Interestingly, in image 2, the filtered data seems to be worse than the actual noisy data?
Sure, the large spikes from sensor data were reduced, as seen with the blue line up in north which was considerably reduced, but seemingly at the cost of the more accurate tracks. We can see some "ground truth" - namely the map roads. I think if the source of the tracks are someone moving on a road (in a car etc.), it is safe to assume that the roads will be the most likely place to find them. In that image, it seems like we're seeing the tracks of some object moving on the road.
EDIT: But nice work anyway, I work a lot with noisy GPS data for vessels, where there are no roads - only shipping routes / paths, and increased GPS jamming in some areas makes prediction models more useful.
n4r9 12 hours ago [-]
Yeah, this sounds like a way to "smooth" the GPS trail to remove anomalies quickly, without paying attention to the road network.

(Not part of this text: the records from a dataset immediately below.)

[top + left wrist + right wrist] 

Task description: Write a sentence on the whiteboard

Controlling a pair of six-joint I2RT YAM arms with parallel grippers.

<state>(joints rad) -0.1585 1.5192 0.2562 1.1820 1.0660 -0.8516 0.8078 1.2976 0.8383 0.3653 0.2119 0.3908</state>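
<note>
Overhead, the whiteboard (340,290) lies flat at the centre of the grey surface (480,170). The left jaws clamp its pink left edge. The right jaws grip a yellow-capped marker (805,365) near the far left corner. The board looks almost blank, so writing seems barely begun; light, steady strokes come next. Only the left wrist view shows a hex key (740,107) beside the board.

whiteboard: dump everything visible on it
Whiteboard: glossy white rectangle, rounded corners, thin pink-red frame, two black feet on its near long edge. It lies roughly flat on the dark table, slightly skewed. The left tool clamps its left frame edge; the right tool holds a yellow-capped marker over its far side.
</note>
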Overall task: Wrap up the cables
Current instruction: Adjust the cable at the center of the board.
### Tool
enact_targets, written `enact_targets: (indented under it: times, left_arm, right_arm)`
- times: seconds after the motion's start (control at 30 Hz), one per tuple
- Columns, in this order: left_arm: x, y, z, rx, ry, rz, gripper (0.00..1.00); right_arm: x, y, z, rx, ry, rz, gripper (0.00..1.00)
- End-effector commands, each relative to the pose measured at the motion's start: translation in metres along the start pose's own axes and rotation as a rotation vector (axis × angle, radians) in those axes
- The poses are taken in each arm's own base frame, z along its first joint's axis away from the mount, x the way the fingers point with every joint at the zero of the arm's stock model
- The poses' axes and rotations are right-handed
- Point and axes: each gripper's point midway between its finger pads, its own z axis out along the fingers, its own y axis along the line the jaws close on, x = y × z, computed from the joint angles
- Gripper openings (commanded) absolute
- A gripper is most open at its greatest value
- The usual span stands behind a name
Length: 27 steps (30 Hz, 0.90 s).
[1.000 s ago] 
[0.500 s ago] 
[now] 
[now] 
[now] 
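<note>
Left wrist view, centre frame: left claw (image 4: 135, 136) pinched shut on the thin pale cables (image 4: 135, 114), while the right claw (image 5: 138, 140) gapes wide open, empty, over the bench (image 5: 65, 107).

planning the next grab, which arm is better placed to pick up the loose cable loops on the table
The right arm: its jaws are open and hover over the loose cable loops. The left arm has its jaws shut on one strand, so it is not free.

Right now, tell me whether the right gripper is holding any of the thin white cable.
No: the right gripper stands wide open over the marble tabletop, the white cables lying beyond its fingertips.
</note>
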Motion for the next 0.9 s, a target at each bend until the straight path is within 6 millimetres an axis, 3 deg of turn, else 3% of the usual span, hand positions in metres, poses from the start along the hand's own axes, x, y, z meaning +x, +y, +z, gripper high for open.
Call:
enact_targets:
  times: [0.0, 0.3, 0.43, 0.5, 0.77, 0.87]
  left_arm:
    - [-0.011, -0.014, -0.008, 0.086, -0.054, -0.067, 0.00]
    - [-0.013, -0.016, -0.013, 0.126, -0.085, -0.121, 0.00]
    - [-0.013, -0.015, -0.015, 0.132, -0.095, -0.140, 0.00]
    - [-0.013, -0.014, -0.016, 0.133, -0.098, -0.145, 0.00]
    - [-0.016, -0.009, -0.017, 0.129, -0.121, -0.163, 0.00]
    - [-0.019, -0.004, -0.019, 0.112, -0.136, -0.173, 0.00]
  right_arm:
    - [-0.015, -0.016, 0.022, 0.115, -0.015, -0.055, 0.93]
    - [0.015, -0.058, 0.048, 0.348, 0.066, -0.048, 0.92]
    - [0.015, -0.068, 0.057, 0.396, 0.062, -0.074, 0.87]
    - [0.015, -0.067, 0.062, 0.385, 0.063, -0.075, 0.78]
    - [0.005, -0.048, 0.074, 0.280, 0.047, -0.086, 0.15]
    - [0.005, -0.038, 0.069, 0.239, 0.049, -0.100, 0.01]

The problem of snapping a noisy GPS trail to the road network is known as map-matching. Good map-matching algorithms tend to use hidden Markov models, which are sort of like discrete Kalman filters. The state of the model is something like "which road segment is the truck on", and the predictive step employs routing algorithms to calculate transition probabilities between states. This is a dynamic algorithm that can be done on the fly - i.e. as each GPS point comes in - but I'd be very reluctant to do it in postgres.
foota 3 hours ago [-]
So apps like Google maps do this? I'm always surprised when it jumps between roads. Like... You knew I've been on this road for the last ten minutes, you think I'm going to teleport into the tunnel beneath me?
n4r9 2 hours ago [-]
I'm not sure about Maps to be honest, but that sort of glitch is a strong indicator that they're just snapping to the nearest current road rather than doing proper routing calculations.
My Toyota has a speed limit symbol on the dashboard which will occasionally show the speed of a slip-road going onto the motorway I'm already on. I'm guessing it's a similar phenomenon.
whilenot-dev 11 hours ago [-]
I share the confusion. It depends on the measuring intent I guess, and it'd have been nice to say something about that and include some kind of indicator for these outliers. Here's the thing in Google Maps: https://www.google.com/maps/@47.1745904,7.2745602,14z/data=!...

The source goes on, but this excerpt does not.